Growing up, all the kids were reading Harry Potter. Every year, a Harry Potter film would be released and everyone who was anyone would go see the movies, though they already knew what would happen because they’d probably already memorized the books.
Everyone, of course, except Good Christian Kids™.
Good Christian Kids™ knew the truth about Harry Potter.
We knew that the books taught real witchcraft. We knew that the books used real spells. We knew that JK Rowling was an evil witch who masqueraded as a Christian in order to fly under the radar. We knew that those books were directly responsible for endangering the souls of children all over the world.
But our souls would be protected. Because we had good and thoughtful teachers, pastors, and authors who made their money teaching Good Christian Parents™ to shield their children from these evil books.
And Good Christian Parents™ followed their leaders well.
And I followed my parents direction very well.
Until I turned 21.
And I met a boy. A boy I fell in love with.
Said boy and I were talking one day about how much he loved the Harry Potter books and I told him I’d never read one of the books. Or even seen the movies.
He was so upset by the idea of anyone not having the magic of Harry Potter in their lives that the very next day he took me to a bookstore and made sure I got the first book.
And just like that, I was hooked.
I was intrigued by what shame the Durseleys hid from the world in chapter one. And I was appalled by their abuse towards Harry.
I was enamoured by this strange magical world that Harry discovered.
I distrusted Snape immensely and wished Dumbledore would fire him.
I was elated to meet Hermoine, whose nerdish ways I felt I could relate to.
I was simultaneously annoyed by and in love with Dobby.
I cried during the great battle in the last book. And I cried when I discovered Snape’s secret at the end of the series.
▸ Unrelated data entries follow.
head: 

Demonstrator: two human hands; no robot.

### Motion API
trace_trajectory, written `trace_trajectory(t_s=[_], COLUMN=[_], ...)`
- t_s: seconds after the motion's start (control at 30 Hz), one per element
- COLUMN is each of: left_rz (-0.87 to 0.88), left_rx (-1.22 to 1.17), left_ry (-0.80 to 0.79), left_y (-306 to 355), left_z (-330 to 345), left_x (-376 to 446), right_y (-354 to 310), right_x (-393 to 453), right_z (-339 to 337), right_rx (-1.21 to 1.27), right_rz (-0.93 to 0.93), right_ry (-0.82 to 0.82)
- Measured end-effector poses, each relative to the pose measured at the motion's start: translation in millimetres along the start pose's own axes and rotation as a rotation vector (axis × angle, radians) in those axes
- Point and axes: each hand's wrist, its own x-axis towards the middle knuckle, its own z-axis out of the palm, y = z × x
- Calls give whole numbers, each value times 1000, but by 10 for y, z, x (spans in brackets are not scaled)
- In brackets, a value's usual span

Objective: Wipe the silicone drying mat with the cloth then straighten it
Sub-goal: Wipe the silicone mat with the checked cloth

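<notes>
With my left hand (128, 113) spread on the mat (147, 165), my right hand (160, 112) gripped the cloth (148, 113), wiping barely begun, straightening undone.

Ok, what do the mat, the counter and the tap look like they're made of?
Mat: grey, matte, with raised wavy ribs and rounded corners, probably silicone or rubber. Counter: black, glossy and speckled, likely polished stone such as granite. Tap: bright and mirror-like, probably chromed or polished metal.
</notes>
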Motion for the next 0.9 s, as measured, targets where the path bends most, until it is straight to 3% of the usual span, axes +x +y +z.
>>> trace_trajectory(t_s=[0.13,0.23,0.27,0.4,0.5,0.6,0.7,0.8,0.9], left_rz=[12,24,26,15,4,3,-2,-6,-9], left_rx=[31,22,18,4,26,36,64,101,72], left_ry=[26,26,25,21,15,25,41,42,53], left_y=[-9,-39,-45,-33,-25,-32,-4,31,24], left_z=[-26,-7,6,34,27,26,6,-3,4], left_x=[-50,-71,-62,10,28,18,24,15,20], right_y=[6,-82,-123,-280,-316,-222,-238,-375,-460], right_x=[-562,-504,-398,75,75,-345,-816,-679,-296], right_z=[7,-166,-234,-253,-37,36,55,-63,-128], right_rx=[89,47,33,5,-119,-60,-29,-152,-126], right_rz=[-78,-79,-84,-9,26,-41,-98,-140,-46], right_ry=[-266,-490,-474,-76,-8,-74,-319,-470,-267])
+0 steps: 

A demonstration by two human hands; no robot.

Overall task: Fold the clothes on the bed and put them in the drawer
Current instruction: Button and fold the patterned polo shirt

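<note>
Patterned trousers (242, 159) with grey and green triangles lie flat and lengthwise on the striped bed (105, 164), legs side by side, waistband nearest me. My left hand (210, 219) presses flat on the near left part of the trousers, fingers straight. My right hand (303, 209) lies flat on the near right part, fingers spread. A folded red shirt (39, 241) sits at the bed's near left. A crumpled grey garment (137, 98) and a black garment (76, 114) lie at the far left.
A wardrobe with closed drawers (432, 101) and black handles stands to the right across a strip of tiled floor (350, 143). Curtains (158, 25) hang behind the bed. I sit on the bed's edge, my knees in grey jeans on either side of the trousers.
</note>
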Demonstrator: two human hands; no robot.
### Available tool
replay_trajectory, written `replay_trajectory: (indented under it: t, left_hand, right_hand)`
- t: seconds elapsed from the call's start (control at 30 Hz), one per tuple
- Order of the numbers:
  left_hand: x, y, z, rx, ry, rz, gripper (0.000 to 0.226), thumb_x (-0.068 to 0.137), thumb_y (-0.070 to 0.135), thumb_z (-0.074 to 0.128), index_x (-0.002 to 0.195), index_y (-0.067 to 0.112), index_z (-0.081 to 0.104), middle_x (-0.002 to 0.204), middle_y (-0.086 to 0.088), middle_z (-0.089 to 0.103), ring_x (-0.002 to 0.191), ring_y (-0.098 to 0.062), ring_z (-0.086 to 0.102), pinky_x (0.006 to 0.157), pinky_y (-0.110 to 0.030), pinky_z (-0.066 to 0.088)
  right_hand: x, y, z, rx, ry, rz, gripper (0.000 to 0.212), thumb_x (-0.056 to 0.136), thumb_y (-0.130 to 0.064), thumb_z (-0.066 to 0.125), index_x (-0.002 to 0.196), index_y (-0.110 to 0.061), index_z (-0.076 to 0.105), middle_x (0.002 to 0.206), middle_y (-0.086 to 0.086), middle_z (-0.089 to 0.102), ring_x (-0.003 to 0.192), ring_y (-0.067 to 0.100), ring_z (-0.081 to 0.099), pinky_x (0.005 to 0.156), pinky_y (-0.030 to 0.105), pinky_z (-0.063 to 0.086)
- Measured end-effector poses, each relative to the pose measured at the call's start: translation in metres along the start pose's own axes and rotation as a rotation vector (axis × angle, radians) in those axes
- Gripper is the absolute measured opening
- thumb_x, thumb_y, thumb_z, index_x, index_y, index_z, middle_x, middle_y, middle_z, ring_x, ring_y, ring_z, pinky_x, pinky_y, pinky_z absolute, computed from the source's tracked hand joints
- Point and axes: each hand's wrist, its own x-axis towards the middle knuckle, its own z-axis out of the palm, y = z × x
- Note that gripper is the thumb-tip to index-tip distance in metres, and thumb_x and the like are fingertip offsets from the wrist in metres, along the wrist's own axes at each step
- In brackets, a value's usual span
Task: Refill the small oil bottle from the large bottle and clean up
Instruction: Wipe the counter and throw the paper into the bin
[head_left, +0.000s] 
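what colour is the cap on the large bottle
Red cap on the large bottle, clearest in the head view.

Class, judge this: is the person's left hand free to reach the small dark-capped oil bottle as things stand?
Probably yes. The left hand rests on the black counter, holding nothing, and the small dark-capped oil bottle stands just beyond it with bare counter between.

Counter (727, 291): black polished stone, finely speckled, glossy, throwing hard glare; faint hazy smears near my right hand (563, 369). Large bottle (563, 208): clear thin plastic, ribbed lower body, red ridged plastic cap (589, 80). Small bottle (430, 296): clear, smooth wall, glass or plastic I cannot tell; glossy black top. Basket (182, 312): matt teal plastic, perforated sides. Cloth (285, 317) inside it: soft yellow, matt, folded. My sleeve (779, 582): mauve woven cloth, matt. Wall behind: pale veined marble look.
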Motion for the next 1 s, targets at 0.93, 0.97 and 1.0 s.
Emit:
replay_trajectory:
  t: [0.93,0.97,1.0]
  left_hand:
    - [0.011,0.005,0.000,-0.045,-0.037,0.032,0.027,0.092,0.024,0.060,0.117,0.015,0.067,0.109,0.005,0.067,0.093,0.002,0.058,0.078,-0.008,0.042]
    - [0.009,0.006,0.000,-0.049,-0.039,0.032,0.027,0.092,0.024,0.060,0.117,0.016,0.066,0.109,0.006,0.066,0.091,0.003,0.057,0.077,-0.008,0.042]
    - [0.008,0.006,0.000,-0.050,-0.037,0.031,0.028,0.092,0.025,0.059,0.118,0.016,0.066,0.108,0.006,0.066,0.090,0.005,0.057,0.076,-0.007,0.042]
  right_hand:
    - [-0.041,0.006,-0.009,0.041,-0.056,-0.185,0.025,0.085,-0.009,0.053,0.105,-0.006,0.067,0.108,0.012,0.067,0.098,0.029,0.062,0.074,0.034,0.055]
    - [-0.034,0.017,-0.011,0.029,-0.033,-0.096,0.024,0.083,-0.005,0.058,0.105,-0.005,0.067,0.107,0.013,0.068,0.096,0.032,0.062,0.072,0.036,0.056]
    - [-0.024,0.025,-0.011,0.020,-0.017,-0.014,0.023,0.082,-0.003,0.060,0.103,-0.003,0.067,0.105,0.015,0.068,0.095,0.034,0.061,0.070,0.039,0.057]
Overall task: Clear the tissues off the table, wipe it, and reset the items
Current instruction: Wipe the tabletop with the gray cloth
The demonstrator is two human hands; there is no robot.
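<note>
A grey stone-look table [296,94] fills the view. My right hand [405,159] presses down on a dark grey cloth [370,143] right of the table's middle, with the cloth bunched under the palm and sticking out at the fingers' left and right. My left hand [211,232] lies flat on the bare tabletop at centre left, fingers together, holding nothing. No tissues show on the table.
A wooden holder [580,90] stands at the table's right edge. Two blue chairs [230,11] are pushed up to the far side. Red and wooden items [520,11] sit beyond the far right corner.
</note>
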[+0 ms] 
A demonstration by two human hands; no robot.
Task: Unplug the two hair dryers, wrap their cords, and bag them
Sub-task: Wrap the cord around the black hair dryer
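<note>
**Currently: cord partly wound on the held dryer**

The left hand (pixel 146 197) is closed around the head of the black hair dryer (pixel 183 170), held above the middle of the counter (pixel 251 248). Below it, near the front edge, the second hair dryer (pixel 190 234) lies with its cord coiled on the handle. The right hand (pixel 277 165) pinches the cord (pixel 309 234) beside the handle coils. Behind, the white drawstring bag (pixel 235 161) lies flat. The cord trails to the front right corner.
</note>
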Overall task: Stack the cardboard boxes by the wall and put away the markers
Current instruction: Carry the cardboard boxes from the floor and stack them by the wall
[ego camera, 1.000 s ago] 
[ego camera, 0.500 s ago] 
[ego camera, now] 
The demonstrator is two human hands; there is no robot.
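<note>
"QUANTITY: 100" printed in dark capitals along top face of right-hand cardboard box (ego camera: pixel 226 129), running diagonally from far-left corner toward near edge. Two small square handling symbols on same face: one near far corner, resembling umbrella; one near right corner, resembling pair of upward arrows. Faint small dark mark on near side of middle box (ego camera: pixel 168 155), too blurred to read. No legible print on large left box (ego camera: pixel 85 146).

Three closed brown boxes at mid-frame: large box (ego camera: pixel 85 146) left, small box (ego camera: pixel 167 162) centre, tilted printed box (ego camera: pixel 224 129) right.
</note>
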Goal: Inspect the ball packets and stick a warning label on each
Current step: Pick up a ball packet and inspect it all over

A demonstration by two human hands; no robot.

And not once, during the year that I read through the series, did I become a witch. I did not forsake my faith to join JK Rowling’s cult.
And that bit about real spells? Yeah. That’s pure BS.
I was angry that this beautiful world was intentionally kept from me during my childhood.
So many good things come out of these books.
But my subculture allowed fear to deprive an entire generation from all those wonderful things.
That’s beyond sad.
I’m so thankful for that boy all those years ago. He and I parted ways a long time ago, but he gave me Harry. And for that I will always be grateful.